Find the line with "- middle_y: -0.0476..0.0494" in the entries below, then reproduce it and every line after it down to and including the line with "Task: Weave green", exactly.

Stored data
Content starts

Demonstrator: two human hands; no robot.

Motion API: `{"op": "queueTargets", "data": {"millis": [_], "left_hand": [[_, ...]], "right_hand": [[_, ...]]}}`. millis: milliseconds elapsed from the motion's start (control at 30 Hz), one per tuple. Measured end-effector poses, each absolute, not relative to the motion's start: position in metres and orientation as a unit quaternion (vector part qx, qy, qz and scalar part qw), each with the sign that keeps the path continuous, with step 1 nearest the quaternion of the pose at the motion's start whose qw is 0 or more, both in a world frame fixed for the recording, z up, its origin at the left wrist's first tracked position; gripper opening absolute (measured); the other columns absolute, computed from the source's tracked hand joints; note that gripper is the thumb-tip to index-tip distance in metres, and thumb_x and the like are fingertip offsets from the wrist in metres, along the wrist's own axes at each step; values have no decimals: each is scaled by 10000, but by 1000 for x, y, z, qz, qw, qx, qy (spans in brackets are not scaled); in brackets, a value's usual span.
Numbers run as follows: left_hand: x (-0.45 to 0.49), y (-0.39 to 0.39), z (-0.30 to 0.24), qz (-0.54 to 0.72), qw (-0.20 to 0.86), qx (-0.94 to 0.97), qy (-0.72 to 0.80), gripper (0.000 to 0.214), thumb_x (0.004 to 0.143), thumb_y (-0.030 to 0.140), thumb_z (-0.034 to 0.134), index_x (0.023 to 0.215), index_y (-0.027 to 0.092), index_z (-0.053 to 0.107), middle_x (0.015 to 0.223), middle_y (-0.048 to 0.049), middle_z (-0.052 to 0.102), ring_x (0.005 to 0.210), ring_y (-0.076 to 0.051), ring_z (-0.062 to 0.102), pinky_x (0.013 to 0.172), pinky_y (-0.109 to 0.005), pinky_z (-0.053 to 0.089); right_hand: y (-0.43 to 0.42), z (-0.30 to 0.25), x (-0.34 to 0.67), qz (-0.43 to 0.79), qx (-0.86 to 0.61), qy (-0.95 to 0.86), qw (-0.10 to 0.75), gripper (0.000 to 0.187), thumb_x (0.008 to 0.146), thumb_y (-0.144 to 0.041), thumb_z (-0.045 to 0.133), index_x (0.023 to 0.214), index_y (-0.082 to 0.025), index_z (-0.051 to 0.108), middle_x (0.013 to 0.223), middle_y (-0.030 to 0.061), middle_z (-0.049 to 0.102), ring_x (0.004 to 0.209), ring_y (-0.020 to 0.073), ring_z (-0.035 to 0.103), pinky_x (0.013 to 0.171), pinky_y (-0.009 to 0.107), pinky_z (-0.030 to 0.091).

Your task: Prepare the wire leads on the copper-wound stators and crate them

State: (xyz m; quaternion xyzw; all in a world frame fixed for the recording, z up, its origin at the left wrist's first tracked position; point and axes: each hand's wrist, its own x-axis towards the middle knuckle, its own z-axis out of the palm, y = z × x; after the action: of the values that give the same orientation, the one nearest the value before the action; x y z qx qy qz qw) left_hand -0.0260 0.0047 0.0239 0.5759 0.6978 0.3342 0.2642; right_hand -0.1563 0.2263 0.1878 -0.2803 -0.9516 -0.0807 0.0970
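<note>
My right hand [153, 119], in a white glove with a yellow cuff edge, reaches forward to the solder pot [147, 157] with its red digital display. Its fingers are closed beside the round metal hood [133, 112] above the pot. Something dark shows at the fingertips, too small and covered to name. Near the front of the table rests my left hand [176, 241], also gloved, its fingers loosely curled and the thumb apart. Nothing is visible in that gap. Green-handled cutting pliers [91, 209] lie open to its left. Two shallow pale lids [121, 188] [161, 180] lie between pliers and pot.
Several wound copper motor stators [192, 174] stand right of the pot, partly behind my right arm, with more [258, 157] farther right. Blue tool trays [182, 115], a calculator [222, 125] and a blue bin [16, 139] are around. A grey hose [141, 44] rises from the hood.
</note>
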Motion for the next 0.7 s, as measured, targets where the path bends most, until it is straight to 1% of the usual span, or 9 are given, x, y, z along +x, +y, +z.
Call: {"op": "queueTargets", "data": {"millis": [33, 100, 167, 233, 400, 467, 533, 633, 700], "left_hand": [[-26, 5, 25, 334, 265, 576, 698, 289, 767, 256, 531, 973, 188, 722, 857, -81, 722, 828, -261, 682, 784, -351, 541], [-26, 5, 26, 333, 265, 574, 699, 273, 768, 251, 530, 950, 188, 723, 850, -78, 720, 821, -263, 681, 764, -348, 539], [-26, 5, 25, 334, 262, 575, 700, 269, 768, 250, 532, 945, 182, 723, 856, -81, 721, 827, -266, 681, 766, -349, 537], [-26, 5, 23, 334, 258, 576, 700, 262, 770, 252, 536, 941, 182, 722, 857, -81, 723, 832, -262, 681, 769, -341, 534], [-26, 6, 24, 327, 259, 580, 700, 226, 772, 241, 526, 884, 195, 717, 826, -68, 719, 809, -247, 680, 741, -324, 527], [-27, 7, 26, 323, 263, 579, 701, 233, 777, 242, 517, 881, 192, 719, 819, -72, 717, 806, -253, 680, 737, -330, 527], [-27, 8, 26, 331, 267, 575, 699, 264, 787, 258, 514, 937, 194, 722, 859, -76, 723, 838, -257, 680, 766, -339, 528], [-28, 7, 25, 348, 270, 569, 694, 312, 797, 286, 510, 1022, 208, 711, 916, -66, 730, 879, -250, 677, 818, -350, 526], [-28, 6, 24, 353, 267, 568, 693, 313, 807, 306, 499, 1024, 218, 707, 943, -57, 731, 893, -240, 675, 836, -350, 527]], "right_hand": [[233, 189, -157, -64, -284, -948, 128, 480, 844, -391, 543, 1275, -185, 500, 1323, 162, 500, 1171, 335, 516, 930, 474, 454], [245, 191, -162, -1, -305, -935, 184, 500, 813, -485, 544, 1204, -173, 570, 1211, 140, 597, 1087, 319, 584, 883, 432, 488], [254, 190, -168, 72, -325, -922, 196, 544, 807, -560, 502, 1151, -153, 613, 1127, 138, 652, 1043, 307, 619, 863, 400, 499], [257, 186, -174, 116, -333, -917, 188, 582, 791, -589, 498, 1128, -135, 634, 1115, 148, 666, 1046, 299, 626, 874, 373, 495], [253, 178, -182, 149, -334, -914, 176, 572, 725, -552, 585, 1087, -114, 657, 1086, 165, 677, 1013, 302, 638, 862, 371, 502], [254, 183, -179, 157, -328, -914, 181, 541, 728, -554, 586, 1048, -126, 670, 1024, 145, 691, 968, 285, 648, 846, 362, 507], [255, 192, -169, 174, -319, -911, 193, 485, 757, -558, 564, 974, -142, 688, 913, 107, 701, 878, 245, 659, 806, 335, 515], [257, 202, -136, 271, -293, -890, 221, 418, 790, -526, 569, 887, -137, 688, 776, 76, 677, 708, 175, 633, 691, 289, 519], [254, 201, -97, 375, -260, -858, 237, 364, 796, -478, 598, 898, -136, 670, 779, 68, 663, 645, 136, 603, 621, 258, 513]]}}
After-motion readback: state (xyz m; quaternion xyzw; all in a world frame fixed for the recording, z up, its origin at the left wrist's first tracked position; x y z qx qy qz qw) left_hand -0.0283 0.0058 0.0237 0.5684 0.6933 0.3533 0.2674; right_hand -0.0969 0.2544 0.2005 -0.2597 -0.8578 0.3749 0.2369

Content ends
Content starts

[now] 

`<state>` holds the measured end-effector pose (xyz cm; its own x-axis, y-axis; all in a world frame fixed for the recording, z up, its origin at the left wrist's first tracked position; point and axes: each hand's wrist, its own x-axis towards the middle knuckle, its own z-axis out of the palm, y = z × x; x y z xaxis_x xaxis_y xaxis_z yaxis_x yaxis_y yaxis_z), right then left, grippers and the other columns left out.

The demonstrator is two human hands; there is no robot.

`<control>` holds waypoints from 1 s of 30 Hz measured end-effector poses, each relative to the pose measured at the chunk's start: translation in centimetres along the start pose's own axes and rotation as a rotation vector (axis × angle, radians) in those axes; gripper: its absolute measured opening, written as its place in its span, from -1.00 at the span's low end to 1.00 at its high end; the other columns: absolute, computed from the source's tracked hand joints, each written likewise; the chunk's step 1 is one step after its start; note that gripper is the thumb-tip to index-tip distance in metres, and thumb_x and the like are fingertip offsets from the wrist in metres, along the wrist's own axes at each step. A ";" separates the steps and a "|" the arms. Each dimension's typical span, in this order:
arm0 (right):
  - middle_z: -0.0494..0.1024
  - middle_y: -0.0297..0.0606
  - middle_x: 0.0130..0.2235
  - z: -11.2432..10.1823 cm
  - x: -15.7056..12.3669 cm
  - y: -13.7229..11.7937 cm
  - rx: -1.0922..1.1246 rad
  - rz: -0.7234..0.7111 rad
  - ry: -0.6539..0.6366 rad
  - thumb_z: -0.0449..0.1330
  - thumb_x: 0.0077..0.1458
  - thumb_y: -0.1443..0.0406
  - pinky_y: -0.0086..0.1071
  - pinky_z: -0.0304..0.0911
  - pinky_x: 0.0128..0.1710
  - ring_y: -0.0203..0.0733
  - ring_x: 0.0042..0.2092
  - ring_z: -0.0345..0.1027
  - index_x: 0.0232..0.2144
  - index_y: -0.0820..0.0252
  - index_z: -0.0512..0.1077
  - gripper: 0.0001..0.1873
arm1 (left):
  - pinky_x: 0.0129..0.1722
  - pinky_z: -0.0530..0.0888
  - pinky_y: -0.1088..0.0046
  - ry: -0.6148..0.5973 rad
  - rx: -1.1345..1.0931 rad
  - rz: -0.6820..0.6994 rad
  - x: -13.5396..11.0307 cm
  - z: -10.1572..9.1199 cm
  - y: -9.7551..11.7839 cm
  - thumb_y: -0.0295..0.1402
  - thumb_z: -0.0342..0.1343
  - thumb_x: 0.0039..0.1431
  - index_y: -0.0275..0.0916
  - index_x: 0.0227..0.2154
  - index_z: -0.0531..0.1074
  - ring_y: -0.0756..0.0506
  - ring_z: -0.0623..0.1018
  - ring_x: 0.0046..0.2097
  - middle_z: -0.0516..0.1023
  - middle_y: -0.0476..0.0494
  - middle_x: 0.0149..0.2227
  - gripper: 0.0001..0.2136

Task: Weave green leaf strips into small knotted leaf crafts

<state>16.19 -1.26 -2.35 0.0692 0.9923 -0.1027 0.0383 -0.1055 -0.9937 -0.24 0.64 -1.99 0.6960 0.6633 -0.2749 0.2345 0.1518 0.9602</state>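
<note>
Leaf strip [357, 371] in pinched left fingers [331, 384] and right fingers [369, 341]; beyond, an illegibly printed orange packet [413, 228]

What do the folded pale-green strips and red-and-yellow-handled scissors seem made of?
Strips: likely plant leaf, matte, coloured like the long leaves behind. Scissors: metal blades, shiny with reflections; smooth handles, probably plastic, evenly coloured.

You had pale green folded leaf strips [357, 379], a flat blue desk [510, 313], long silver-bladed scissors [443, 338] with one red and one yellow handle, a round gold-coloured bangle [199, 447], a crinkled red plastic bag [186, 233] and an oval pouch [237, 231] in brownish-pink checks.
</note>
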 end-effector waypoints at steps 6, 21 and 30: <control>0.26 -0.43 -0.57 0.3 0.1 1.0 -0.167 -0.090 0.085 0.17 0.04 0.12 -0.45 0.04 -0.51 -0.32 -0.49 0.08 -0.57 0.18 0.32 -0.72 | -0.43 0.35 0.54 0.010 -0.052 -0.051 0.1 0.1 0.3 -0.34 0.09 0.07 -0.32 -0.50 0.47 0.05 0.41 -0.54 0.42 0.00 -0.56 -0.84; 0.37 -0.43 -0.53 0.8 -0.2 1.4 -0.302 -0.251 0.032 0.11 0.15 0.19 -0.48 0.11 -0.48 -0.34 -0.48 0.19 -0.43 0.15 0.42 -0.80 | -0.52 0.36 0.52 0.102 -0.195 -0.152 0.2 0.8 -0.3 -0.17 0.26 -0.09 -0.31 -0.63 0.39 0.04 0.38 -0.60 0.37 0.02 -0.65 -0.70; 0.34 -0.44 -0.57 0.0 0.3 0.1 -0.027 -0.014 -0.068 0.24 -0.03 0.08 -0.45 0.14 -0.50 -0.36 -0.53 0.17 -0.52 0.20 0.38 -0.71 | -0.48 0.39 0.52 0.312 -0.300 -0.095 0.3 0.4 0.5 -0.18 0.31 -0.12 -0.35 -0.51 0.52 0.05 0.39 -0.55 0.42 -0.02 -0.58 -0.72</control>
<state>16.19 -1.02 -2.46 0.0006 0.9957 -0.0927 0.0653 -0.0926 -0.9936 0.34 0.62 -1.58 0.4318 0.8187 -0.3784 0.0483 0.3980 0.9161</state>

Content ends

### RESULT BELOW:
  - middle_y: -0.0476..0.0494
  - middle_x: 0.0149..0.2227
  - gripper: 0.0001..0.2136

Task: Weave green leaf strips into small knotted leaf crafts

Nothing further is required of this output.